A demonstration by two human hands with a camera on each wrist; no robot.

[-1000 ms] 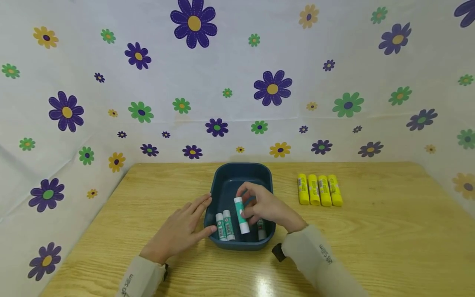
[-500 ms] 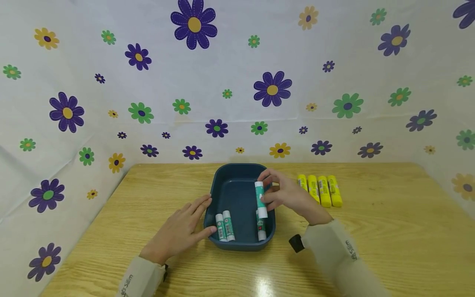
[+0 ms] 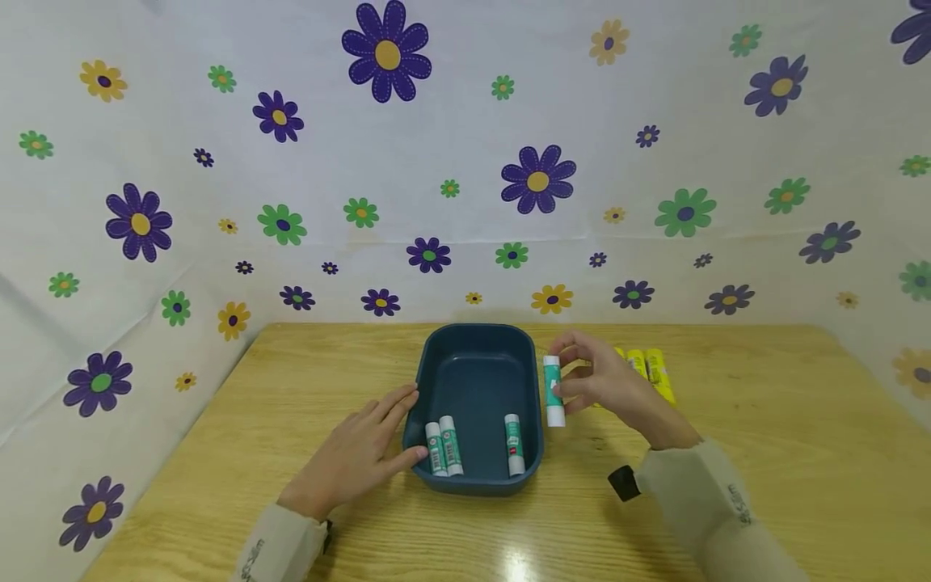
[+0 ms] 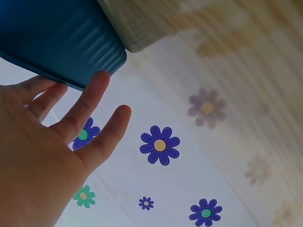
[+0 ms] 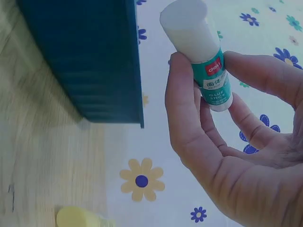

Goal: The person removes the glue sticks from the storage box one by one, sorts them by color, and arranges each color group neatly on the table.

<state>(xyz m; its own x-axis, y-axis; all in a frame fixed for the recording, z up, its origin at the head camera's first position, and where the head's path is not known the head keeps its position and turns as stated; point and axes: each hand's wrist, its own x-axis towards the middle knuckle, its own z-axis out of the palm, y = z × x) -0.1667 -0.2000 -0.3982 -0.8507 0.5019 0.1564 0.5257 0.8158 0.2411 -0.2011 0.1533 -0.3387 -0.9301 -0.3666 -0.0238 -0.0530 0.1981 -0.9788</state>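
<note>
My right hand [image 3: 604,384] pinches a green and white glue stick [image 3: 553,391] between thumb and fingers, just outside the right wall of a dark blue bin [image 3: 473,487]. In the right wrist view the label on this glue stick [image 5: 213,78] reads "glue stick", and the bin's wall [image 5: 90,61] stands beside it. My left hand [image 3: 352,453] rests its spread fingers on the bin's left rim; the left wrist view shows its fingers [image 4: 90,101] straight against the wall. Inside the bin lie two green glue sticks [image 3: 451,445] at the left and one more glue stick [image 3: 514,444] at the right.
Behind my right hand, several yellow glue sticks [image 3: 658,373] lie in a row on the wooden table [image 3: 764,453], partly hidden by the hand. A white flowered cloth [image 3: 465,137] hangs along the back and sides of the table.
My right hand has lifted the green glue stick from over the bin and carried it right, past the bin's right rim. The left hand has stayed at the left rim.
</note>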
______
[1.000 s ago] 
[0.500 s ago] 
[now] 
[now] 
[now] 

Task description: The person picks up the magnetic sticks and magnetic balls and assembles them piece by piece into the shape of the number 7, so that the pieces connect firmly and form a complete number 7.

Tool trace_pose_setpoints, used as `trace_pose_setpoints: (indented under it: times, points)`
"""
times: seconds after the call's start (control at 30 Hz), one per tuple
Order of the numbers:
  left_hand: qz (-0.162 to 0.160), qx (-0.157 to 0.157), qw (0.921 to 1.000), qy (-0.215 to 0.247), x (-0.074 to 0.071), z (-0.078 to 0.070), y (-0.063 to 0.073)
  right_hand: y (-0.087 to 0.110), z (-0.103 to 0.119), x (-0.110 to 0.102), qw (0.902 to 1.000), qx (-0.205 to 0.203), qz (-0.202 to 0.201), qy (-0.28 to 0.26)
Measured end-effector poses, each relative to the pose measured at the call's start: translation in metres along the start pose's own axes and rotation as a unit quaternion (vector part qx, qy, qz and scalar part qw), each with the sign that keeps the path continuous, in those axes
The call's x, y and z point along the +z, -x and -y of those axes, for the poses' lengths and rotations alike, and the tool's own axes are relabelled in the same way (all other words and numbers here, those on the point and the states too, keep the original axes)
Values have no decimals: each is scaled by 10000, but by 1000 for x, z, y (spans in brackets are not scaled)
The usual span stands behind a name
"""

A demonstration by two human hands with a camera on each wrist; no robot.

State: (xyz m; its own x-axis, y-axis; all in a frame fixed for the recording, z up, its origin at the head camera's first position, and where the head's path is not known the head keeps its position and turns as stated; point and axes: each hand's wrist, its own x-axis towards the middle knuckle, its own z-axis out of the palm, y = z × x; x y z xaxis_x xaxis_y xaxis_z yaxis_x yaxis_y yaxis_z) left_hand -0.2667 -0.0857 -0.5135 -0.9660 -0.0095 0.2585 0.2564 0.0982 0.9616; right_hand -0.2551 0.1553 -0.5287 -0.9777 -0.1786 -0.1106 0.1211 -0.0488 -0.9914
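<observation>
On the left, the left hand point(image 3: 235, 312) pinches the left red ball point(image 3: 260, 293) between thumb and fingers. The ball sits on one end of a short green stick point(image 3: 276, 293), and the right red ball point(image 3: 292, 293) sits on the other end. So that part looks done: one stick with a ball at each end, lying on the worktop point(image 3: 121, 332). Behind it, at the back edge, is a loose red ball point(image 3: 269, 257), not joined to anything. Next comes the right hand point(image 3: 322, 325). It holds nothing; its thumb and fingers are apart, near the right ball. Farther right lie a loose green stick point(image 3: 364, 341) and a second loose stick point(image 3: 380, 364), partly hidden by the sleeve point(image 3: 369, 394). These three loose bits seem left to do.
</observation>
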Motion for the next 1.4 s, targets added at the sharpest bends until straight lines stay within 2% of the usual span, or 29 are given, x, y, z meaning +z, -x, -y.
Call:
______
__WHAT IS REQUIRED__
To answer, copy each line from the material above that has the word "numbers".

__ANSWER BELOW__
Order of the numbers:
The call's x, y and z point along the +z, -x and -y of those axes, for the poses' lengths and rotations alike, and the tool's own axes are relabelled in the same way (all other words and numbers here, those on the point and the states too, keep the original axes)

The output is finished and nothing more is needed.